Mamy rok 2021. Zaraz kolejna rocznica Powstania Warszawskiego. Odradza się, w blasku fleszy i przy poparciu polityków i skretyniałych mediów, nietolerancja, ksenofobia i faszyzm. Szczepionka drugiej wojny już nie działa. Czarno białe stosy trupów w nazistowskich obozach zagłady na nikim nie robią wrażenia. To było dawno. Można oficjalnie, do kamery z uśmiechem powiedzieć, ze nie chce się „żydostwa”. To przykre. Taka jest dzisiaj Polska. Bosak lubi to. A Samuela to hebrajskie imię. Żydowskie.
— napisała Karolina Korwin Piotrowska.
W obronie swojej narzeczonej stanął finalista 8. edycji „Top Model”. Na InstaStory napisał, że „dziękuje wszystkim za cudowne, pełne miłości i toleracji komentarze”. Napisał, że jego partnerka jest wyzywana od „kur*w”, a także wysyłane są jej życzenia śmierci.
Dziękuję, że boję się zostawić swoją kobietę samą, bo przecież obrońcy równości i miłości nie mają nic przeciwko znęcaniu się psychicznym nad kobietą grożąc zarówno jej i mi. Dziękuję, że wasze wartości takie jak miłość, równość i braterstwo są dla was tylko pretekstem, by robić krzywdę drugiemu człowiekowi.

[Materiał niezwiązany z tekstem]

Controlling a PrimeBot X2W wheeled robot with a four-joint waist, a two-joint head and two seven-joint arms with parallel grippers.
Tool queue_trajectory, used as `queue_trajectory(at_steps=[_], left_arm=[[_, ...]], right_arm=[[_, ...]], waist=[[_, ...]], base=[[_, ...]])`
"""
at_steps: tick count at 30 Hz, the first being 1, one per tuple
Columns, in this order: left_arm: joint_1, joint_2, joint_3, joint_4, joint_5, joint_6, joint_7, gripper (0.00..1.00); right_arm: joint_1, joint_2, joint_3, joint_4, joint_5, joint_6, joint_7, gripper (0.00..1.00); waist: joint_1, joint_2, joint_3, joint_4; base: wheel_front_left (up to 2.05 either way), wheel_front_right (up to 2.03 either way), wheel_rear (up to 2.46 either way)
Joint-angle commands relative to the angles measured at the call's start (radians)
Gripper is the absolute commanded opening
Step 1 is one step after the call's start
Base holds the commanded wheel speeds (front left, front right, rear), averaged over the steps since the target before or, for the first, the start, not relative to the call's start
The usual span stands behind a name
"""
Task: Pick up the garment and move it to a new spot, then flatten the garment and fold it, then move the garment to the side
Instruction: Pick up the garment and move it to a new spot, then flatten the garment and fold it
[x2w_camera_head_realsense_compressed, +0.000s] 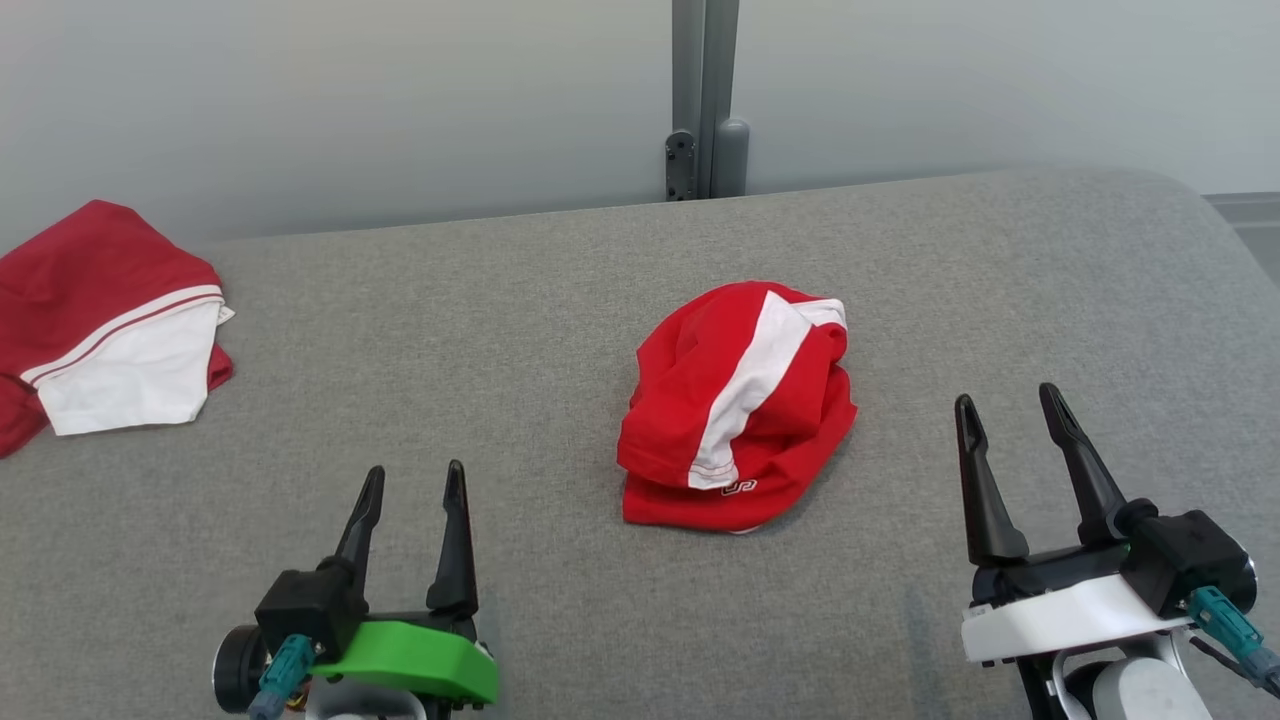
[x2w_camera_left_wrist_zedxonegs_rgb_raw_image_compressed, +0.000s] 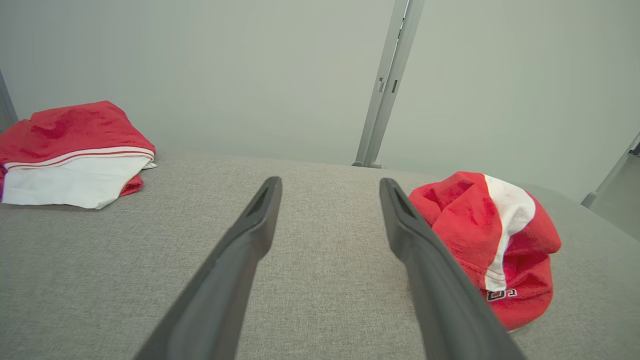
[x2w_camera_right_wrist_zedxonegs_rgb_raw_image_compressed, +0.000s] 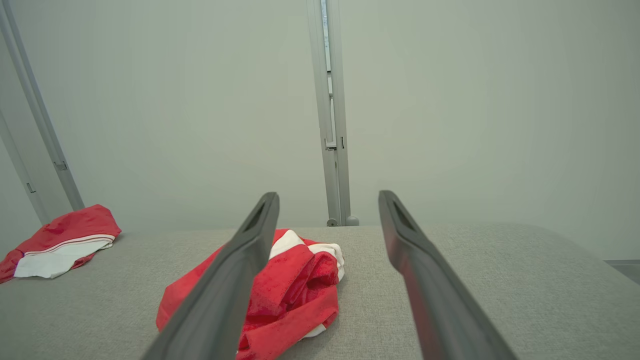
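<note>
Left gripper (x2w_camera_head_realsense_compressed: 415, 468) and right gripper (x2w_camera_head_realsense_compressed: 1005, 395): both spread, holding nothing.
Both hang over the near edge of the grey fabric surface (x2w_camera_head_realsense_compressed: 500, 330), the left one left of centre, the right one toward the right corner. Red garment (x2w_camera_head_realsense_compressed: 735, 410) with white stripe: crumpled heap mid-surface, between the two and apart from both. Second garment (x2w_camera_head_realsense_compressed: 100, 320), red and white: at the left edge. Grey post (x2w_camera_head_realsense_compressed: 705, 100): behind the far edge.

The left gripper (x2w_camera_head_realsense_compressed: 415, 468) has 2 long, black, tapering fingers (x2w_camera_head_realsense_compressed: 458, 560) on a black block (x2w_camera_head_realsense_compressed: 305, 605) above a green cover (x2w_camera_head_realsense_compressed: 420, 655), with a teal plug (x2w_camera_head_realsense_compressed: 285, 665). The right gripper (x2w_camera_head_realsense_compressed: 1005, 394) has the same fingers, a white cover (x2w_camera_head_realsense_compressed: 1060, 615) and a teal plug trailing a black cable (x2w_camera_head_realsense_compressed: 1215, 655).
</note>
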Motion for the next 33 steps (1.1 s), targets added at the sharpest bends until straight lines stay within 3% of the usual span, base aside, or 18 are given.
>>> queue_trajectory(at_steps=[1,12,33], left_arm=[[0.026,-0.001,0.011,-0.01,0.018,0.008,0.0,1.0],[0.086,-0.023,0.076,-0.037,0.057,-0.01,-0.001,1.0],[0.098,-0.033,0.08,-0.025,0.088,-0.023,-0.001,1.0]], right_arm=[[0.018,-0.003,-0.001,0.006,-0.003,0.0,-0.003,1.0],[0.044,-0.003,0.002,0.029,0.016,0.0,-0.003,1.0],[0.042,-0.003,0.007,0.063,0.022,0.0,-0.003,1.0]], waist=[[0.0,0.0,-0.005,0.013],[0.0,0.0,-0.009,0.02],[0.0,0.0,-0.017,0.016]], base=[[0.0,0.0,0.0],[0.0,0.0,0.0],[0.0,0.0,0.0]])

– zauważył Rafał Torkowski.
Sympatyczka Konfederacji spotkała się nie tylko z hejtem. Marki modowe zrywają z nią współpracę.
Z Samuelą Górską współpracowało wiele wiele firm. Marka Kossie napisała, że nie mam miejsca w ich modzie na „jakiekolwiek wykluczenia, nietolerancję i nienawiść” i „od zawsze sprzeciwia się jakiejkolwiek dyskryminacji związanej z płcią, orientacją seksualną, pochodzeniem czy też narodowością”. Na koniec dodali, że po tym jak modelka ujawniła „skrywane poglądy”, z którymi się nie zgadzają, „zamknęła sobie drogę dalszej współpracy z marką”.
Influencerka na pewno już nie będzie reklamować produktów Be In Top, Le Prive, Gosi Barczyńskiej i Kuboty. Ta ostatnia marka wypuściła nawet w zeszłym roku tęczowe klapki i wspiera społeczność LGBT. Na InstaStory odcięła się od „wszelkich form nienawiści agresji i dyskryminacji”. Możemy też przeczytać, że Kubota nie będzie „współpracować z osobami, które uważają inaczej.
„Na swoim profilu nie mam już żadnych zdjęć z osobą, której słowa bardzo mnie dotknęły. Strasznie mi przykro, że w XXI wieku, w środku Europy, dzieją się takie rzeczy” — napisał z kolei projektant Marek Sieradzky.
Skontaktowałem się w tej sprawie z Samuelą Górską. Niestety komentarz będę mógł otrzymać dopiero za kilka dni.
„Jestem w tej chwili na urlopie – z całą pewnością wrócę do tematu niebawem” — odpisała mi w mailu.